If a cell in the body expresses abnormally (quantitatively or qualitatively) the ligands to its receptors, the NK cell is likely to become activated, either by reducing its inhibition and/or increasing its activation.

• ADCC-mediated cytotoxicity

NK cells have receptors that recognize constant fragments (Fc) of immunoglobulins (FcR, or CD16). This allows them to recognize opsonised cells - in particular by IgG - and to lyse them.

• Cytotoxicity mechanisms

Two cytotoxicity mechanisms are used by NK cells:

- Exocytosis of lytic granules
For example, perforin (membrane permeabilisation molecule) and granzymes (proteases), which lead to cell lysis after destruction of the membrane.

- Expression of cell death receptor ligands
NK cells constitutively express cell death ligands (e.g., CD95L and TRAIL) whose receptors are expressed by the target cell.

2.   Production of cytokines and chemokines

NK cells are capable of rapidly producing cytokines. In an inflammatory context, they will secrete, in particular:

• Interferon-γ which promotes phagocytosis by macrophages, the maturation of dendritic cells, as well as the adaptive immune response by promoting the polarization of CD4+ T cells towards the Th1 pathway.
• TNF-α which has multiple pro-inflammatory actions, both local (e.g., stimulation of phagocytosis, promotion of diapedesis, etc.) and systemic (e.g., stimulation of inflammatory proteins secreted in the liver, hypothalamic effect with the onset of fever, etc.).
• Growth factorswhich promote the synthesis and recruitment of immune actors (e.g., GM-CSF, Granulocyte Macrophage-Colony Stimulating Factor or G-CSF, Granulocyte-Colony Stimulating Factor, which stimulate haematopoiesis).
• Many other chemokines allowing the recruitment and activation of macrophages, dendritic cells, neutrophils, etc.

In organ transplantation, NK cells will activate according to three major mechanisms.

1. Underexpression of Class I HLA molecules

Stressed cells may underexpress their Class I HLA molecules in an attempt to escape the cytotoxicity of CD8+ T cells.

To go further

The body’s cells are subject to permanent stress, physiological (e.g., cell division, exercise of their function, etc.) or not (e.g., environmental exposures, infections, etc.). One of the functions of the immune system, and in particular CD8+ T cells, is to eliminate these cells infected or damaged by stress. To eliminate these cells, CD8+ T cells recognise peptides embedded in Class I HLA molecules. CD8+ T cells have in fact been educated to tolerate self-peptides, and eliminate cells presenting peptides other than those of the self (see T cell ontogeny).
One of the escape mechanisms for an abnormal cell therefore consists of reducing the expression of Class I HLA molecules to “ escape” CD8+ T cells. In doing so, they expose themselves to the activation of NK cells!
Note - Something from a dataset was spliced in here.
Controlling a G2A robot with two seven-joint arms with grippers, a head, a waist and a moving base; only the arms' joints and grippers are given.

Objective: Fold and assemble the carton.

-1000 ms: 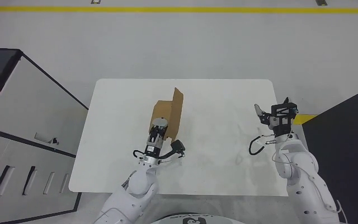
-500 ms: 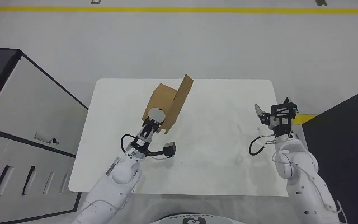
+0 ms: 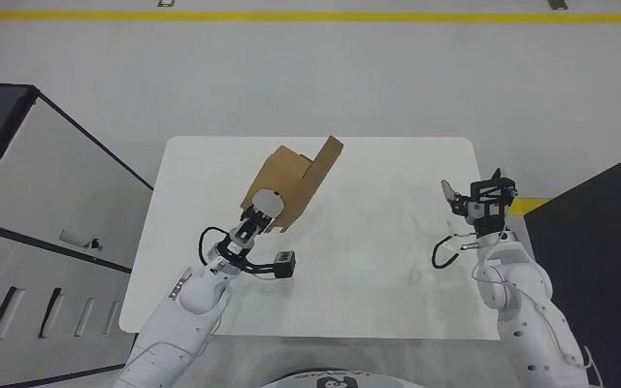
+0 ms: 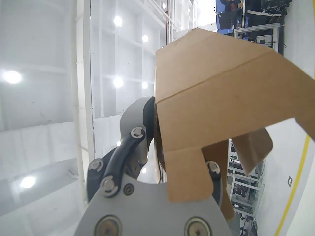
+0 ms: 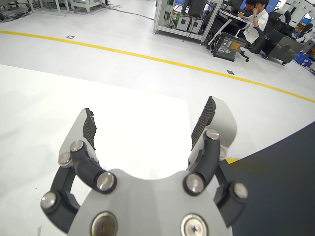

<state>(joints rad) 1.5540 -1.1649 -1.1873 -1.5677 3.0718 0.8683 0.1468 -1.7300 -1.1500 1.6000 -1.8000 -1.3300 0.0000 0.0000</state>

In this case, the inhibitory receptors of Class I HLA molecules (classical and non-classical) no longer have a ligand, which induces a drop in the inhibitory signal.
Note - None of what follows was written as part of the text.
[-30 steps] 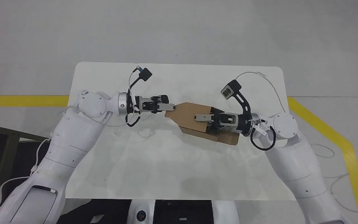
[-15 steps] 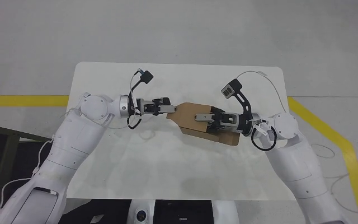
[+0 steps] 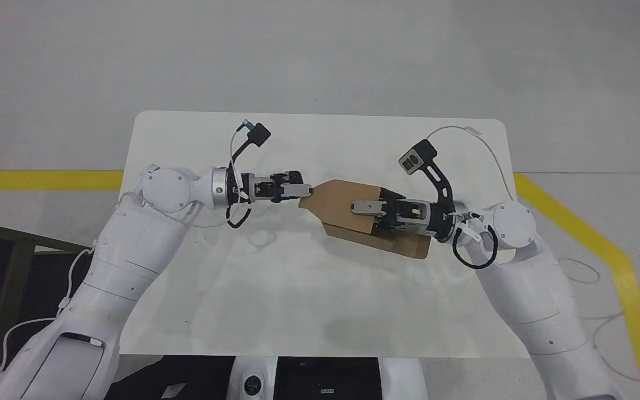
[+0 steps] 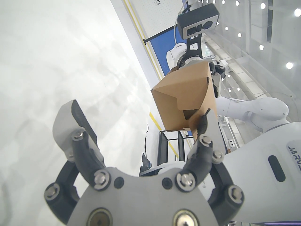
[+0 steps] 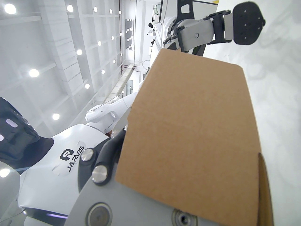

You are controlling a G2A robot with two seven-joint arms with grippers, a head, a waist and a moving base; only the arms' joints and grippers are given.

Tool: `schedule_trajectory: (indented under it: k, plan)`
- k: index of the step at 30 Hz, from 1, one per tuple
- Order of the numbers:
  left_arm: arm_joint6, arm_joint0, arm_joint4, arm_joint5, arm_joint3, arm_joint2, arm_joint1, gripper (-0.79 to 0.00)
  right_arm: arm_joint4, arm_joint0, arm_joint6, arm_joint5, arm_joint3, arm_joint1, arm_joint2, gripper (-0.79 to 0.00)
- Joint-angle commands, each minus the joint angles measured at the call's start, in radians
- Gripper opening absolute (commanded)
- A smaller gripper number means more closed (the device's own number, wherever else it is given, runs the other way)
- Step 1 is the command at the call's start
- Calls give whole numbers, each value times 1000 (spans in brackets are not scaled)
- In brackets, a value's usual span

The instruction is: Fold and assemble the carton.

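A brown carton (image 3: 345, 228) hangs above the white table (image 3: 300, 300) between my two arms, partly folded into a box. My right gripper (image 3: 362, 209) is shut on its wall, one finger lying along the top; in the right wrist view the carton (image 5: 188, 123) covers the fingers. My left gripper (image 3: 297, 188) stands open at the carton's pointed end. In the left wrist view the carton (image 4: 183, 90) shows an open corner, and one of the fingers (image 4: 203, 124) of the left gripper (image 4: 141, 114) touches a loose flap there. The left gripper's dark pad (image 5: 247, 24) shows beyond the carton's far edge.
The table is bare around the carton. A yellow floor line (image 3: 60, 180) runs past both sides of the table.
The carton and the right gripper have edged slightly to the right. The left gripper stays at the carton's tip, hardly moved.
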Motion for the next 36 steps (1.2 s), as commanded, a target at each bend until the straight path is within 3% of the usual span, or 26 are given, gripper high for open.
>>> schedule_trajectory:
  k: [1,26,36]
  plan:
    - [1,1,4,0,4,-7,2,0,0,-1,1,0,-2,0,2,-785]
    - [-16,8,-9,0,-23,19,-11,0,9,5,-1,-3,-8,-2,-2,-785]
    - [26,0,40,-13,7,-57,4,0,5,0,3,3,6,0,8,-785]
2. Induction of MICA expression

MICA is a non-classical Class I HLA molecule, encoded by a gene located near HLA-B. MICA expression is zero in the basal state, but can be induced by cellular stress, particularly after organ transplantation.
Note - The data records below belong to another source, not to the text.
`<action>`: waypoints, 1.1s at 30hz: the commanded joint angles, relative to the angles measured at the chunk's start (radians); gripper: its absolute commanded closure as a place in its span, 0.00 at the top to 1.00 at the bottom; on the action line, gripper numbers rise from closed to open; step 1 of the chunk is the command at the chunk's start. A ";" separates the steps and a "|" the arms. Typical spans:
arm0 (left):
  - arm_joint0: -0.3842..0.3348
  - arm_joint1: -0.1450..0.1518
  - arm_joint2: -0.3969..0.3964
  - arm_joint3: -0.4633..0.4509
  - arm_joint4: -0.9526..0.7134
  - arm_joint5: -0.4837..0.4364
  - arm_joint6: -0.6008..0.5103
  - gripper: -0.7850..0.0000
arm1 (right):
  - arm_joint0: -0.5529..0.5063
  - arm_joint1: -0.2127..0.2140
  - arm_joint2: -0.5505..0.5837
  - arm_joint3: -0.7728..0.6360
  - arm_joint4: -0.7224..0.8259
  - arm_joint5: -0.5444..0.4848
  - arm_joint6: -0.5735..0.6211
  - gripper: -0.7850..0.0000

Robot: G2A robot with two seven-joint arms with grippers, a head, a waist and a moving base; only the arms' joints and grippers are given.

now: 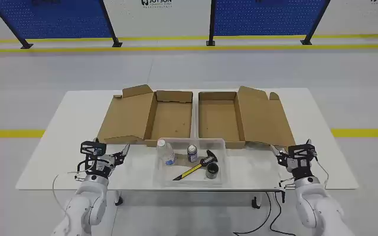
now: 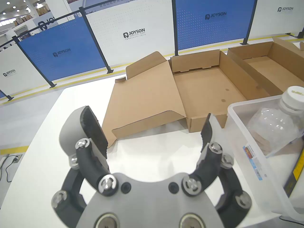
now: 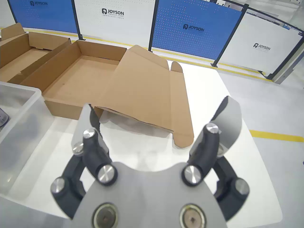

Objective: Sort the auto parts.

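Clear plastic walls are the worry nearest the robot. The bin (image 1: 192, 140) sits at the middle of the worktop's (image 1: 53, 147) near edge, and both arms hang at that same edge, one to each side of it. The left gripper (image 2: 149, 117) has its fingers spread wide with nothing between them, just beside the bin's left wall. The right gripper (image 3: 158, 104) is spread and bare too, farther off on its side.

Inside the bin the parts are crowded. A clear bottle (image 1: 165, 152) lies against the left wall with a small jar (image 1: 192, 153) beside it. A yellow-handled tool (image 1: 188, 172) lies aslant, its head close to a black round part (image 1: 212, 170). To my eye, a finger coming in low could catch the rim and shove the bin, and a grab at one part may knock its neighbour. The bottle looks slippery.

Beyond, the left box (image 1: 171, 121) and right box (image 1: 217, 121) stand open side by side. Their splayed cardboard lids could snag an arm swinging across.
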State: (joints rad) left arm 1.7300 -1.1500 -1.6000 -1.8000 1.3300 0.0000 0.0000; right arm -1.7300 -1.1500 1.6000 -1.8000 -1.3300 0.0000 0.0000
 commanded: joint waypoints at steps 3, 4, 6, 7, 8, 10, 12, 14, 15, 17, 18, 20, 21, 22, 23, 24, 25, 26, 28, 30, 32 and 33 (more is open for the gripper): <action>0.000 0.000 0.000 0.000 0.000 0.000 0.000 1.00 | 0.000 0.000 0.000 0.000 0.000 0.000 0.000 1.00; 0.000 0.000 0.000 0.000 0.000 0.000 0.000 1.00 | 0.000 0.000 0.000 0.000 0.000 0.000 0.000 1.00; 0.000 0.000 0.000 0.000 0.000 0.000 0.000 1.00 | 0.000 0.000 0.000 0.000 0.000 0.000 0.000 1.00; 0.000 0.000 0.000 0.000 0.000 0.000 0.000 1.00 | 0.000 0.000 0.000 0.000 0.000 0.000 0.000 1.00; 0.000 0.000 0.000 0.000 0.000 0.000 0.000 1.00 | 0.000 0.000 0.000 0.000 0.000 0.000 0.000 1.00; 0.000 0.000 0.000 0.000 0.000 0.000 0.000 1.00 | 0.000 0.000 0.000 0.000 0.000 0.000 0.000 1.00; 0.000 0.000 0.000 0.000 0.000 0.000 0.000 1.00 | 0.000 0.000 0.000 0.000 0.000 0.000 0.000 1.00; 0.000 0.000 0.000 0.000 0.000 0.000 0.000 1.00 | 0.000 0.000 0.000 0.000 0.000 0.000 0.000 1.00; -0.002 0.000 0.000 -0.001 -0.001 0.000 0.000 1.00 | 0.000 0.000 0.000 0.000 0.000 0.000 0.000 1.00; -0.018 -0.001 0.005 -0.006 -0.004 -0.005 -0.008 1.00 | 0.000 0.000 0.000 0.000 0.000 0.000 0.000 1.00; -0.027 -0.002 0.008 -0.008 -0.005 -0.011 -0.010 1.00 | 0.000 0.000 0.000 0.000 0.000 0.000 0.000 1.00; -0.046 -0.003 0.014 -0.015 -0.012 -0.019 -0.018 1.00 | 0.000 0.000 0.000 0.000 0.000 0.000 0.000 1.00; -0.055 -0.004 0.016 -0.018 -0.019 -0.027 -0.023 1.00 | 0.000 0.000 0.000 0.000 0.000 0.000 0.000 1.00; -0.065 -0.004 0.019 -0.023 -0.024 -0.036 -0.027 1.00 | 0.000 0.000 0.000 0.000 0.000 0.000 0.000 1.00; -0.075 -0.004 0.020 -0.027 -0.028 -0.047 -0.033 1.00 | 0.000 0.000 0.000 0.000 0.000 0.000 0.000 1.00; -0.084 -0.004 0.024 -0.033 -0.039 -0.066 -0.039 1.00 | 0.000 0.000 0.000 0.000 0.000 0.000 0.000 1.00; -0.093 -0.004 0.028 -0.040 -0.054 -0.091 -0.047 1.00 | 0.000 0.000 0.000 0.000 0.000 0.000 0.000 1.00; -0.102 -0.004 0.029 -0.048 -0.057 -0.111 -0.050 1.00 | 0.000 0.000 0.000 0.000 0.000 0.000 0.000 1.00; -0.113 -0.003 0.040 -0.062 -0.065 -0.166 -0.059 1.00 | 0.000 0.000 0.000 0.000 0.000 0.000 0.000 1.00; -0.122 -0.002 0.054 -0.077 -0.090 -0.224 -0.072 1.00 | 0.000 0.000 0.000 0.000 0.000 0.000 0.000 1.00; -0.129 -0.001 0.071 -0.095 -0.112 -0.285 -0.083 1.00 | 0.000 0.000 0.000 0.000 0.000 0.000 0.000 1.00; -0.130 -0.001 0.077 -0.101 -0.113 -0.306 -0.088 1.00 | 0.000 0.000 0.000 0.000 0.000 0.000 0.000 1.00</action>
State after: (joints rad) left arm 1.6013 -1.1511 -1.5317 -1.8933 1.2205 -0.2748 -0.0827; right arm -1.7300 -1.1500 1.6000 -1.8000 -1.3300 0.0000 0.0000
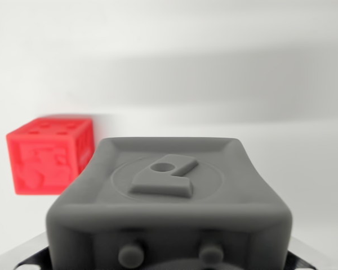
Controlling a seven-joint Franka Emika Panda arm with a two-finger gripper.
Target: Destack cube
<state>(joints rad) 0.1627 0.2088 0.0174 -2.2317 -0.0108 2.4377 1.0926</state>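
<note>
The tool is basically out of sight here. All you get are dark bits poking out at the bottom corners of the wrist view, one low on the left [31, 256] and another low on the right, mostly hidden behind a big grey cube. So whether the tool is open, closed or clamped on anything, I honestly can't tell from this shot.

Going left to right: on the left sits a red cube [49, 156], a bit farther away than the grey one and slightly blurry. It's turned so you see one corner edge toward the camera, with the front face and a narrower right-hand face both showing. The faces have raised and cut-out patterns moulded in, with little dots on the top. Its right side slips just behind the grey cube's left edge in this view, but I can't say if they actually touch.

The grey cube [169, 208] fills the centre and right, very near the lens. Its top face has a raised rim, a circle, and an embossed shape with a round hole. Two small studs stick out of the near face.

Everything rests against a plain white worktop [304, 152], with a soft grey shadow band across the far background.
</note>
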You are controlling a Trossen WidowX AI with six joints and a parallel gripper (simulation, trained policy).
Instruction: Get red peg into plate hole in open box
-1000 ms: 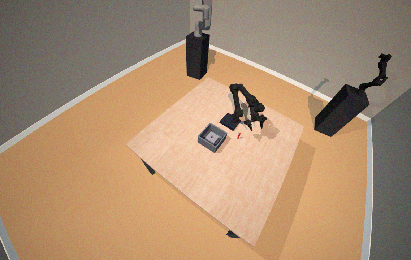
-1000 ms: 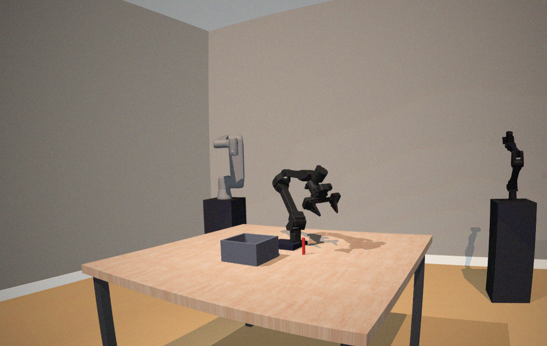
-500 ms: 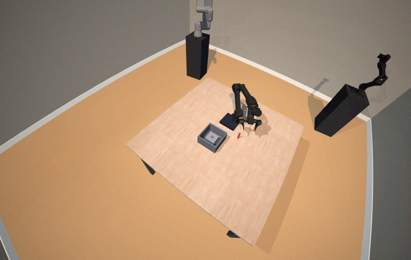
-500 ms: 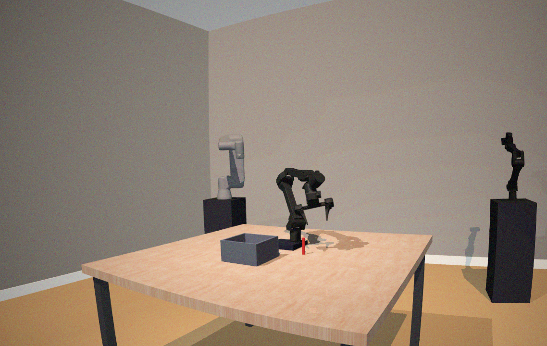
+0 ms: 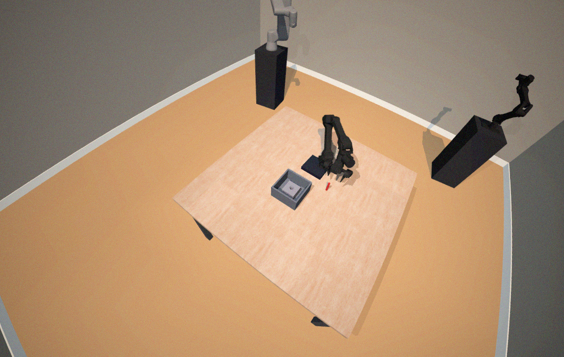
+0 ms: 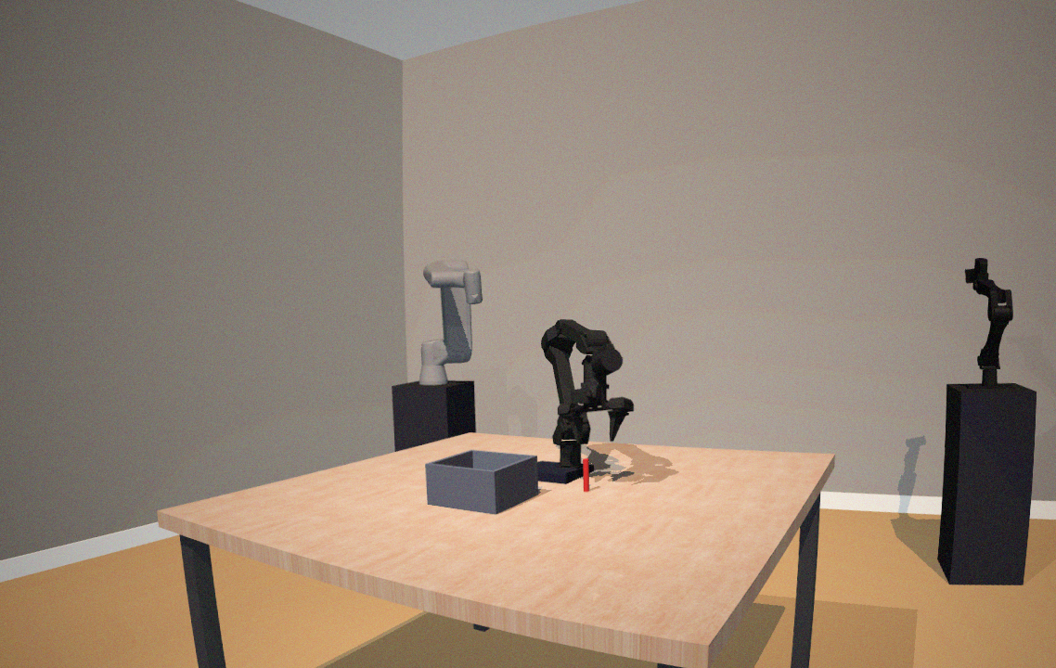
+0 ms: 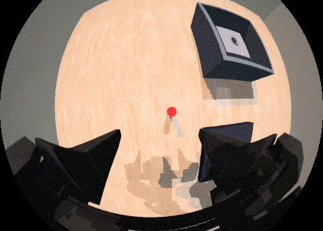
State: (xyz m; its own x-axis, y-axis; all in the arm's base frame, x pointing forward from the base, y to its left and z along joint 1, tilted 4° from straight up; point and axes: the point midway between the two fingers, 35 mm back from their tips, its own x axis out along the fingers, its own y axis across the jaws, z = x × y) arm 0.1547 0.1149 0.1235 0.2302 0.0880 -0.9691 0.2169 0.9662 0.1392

3. Cell expressing different HLA molecules

The NK cell will be activated both via direct and indirect cytotoxicity mechanisms.

• Direct cytotoxicity
  The recipient’s NK cells have been educated to maintain the activation/inhibition balance in the presence of the recipient’s HLA molecules. When an organ with a different HLA typing is transplanted, this balance is disrupted. The donor’s cells can therefore become the target of the recipient’s NK cells, particularly when the donor does not have the ligands necessary for inhibition. It is the theory of “ missing self”.
• Indirect cytotoxicity (ADCC)
  The recipient can synthesise antibodies recognising the HLA molecules of the donor cells, which allows the NK cell to lyse the opsonized cell.